1947. The war is over, but Juliet Barnard is hiding a secret. While her family believed she was helping the war effort from the safety of England, in truth Juliet was a trained wireless operator, dropped behind enemy lines in Paris to spy on the Germans. But the mission went critically wrong when Juliet was caught and imprisoned in a mansion in Paris’s Avenue Foch. Now she can’t – or won’t – relive the horrors that occurred there, and the people she betrayed…
The last thing Juliet wants is to return to France, but when ex-SAS officer Mac begs Juliet to help him find his sister, another British agent who is still missing, she can’t refuse. And in retracing her past, Juliet begins to realise that in wartime, the greatest enemy isn’t always the one that you’re expecting to fight.
The Juliet Code is a historical fiction novel set in the 1940s in Europe. Protagonist Juliet spends months training with the Special Operations Executive and then in 1943 she parachutes into Paris to spy on the Germans.
When the mission goes horribly wrong, she realises immediately how dangerous the situation is. She is captured by the Germans and subjected to months of physical and psychological torture in an effort to extract information from her about coding that would prove vitally important for the Germans.
The premise of the novel is very engaging and unique, drawing me in with the blurb and keeping me intrigued as I read on.
“In spite of my resolution to defy him, the knowledge that he meant me no immediate harm was an enormous relief. After the harsh, bleak horror of Fresnes, it was disorientating to be met with protective kindness.”

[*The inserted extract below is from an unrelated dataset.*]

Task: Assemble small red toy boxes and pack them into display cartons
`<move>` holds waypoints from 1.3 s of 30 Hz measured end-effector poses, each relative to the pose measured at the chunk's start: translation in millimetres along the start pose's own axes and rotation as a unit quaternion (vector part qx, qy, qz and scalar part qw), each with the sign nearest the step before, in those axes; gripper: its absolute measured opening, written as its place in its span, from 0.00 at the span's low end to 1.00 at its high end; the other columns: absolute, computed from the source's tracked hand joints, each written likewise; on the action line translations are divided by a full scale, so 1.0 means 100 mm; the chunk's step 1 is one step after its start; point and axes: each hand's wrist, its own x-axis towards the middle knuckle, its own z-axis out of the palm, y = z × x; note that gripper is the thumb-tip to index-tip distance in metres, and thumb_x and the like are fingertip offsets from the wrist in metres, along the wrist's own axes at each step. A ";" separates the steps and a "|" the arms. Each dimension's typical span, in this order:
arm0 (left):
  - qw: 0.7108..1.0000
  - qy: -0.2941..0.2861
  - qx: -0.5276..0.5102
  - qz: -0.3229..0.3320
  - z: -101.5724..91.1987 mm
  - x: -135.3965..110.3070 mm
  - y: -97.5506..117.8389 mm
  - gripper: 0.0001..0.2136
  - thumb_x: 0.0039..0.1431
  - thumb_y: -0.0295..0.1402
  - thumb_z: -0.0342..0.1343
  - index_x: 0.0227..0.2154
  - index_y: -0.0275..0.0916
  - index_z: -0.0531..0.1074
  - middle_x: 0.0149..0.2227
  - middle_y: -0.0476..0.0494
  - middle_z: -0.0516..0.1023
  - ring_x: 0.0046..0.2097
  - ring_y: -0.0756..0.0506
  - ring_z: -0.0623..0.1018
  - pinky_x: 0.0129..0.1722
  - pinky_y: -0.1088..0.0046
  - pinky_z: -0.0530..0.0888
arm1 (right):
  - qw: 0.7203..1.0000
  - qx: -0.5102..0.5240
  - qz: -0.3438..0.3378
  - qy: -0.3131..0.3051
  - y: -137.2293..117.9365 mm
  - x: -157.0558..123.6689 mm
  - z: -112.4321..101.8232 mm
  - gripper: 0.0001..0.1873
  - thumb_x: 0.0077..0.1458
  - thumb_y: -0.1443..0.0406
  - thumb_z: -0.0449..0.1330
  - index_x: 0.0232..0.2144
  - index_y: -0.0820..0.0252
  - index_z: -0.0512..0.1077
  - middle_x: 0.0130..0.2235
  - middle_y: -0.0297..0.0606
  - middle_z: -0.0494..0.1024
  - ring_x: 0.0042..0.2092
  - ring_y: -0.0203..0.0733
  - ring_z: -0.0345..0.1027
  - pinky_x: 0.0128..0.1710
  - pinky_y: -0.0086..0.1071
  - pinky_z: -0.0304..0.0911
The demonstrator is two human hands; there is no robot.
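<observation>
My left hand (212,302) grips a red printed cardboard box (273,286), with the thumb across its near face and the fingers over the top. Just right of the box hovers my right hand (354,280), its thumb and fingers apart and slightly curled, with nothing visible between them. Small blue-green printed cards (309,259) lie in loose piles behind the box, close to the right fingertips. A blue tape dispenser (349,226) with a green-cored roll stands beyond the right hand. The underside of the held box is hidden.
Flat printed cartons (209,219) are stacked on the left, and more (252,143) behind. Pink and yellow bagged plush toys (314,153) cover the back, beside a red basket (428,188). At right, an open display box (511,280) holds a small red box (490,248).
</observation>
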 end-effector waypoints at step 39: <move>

Like most historical fiction novels, the plot switches between past and present. In the present, Juliet has survived her captivity and is now free. But ex-SAS officer Mac begs Juliet to help him find his sister, and Juliet is forced to confront the past that she’s been desperately trying to suppress.
“The Paris of 1947 was very different from the Paris of 1943. It seemed determinedly gay, almost in defiance of what the city went through during occupation.”
I respect the stereotypical role reversal in the book. British code-breaker Felix has to watch the woman he loves leave on a mission that she likely won’t survive, and then he is heartbroken when she is captured by the Germans. It’s very different from the usual male-female roles you hear about from World War II, and I found it to be a refreshing twist on the gender construct.
The Juliet Code is quite a long novel, and I think it could’ve been trimmed down. The plot – whilst interesting – is a little slow to start, and the pacing lulls in the middle.
Christine has captured Juliet’s emotions well — her fear and her pain, but also her determination and her resilience. I have to admit, Juliet isn’t an overly memorable character, and she doesn’t inspire confidence. I think in an effort to paint the character as a reluctant hero, the author has actually constructed a hero who falls a little flat. She’s a little bland, her internal thoughts just skimming the surface and doing little to reveal a strong, authentic voice.
“I said it over and over as he sat sipping wine, gently probing for information, apparently in no hurry to be served. Strasser was unperturbed by my refusal to converse.”
Setting is one of the strengths of this book — Christine captures the fear and tension of World War II set against the backdrop of Paris. These spies possess such strength and determination, despite the risks involved.
I recommend this to fans of historical fiction, particularly anyone with a strong interest in stories set during World War II.
Thank you to the publisher for mailing me a review copy in exchange for an honest review.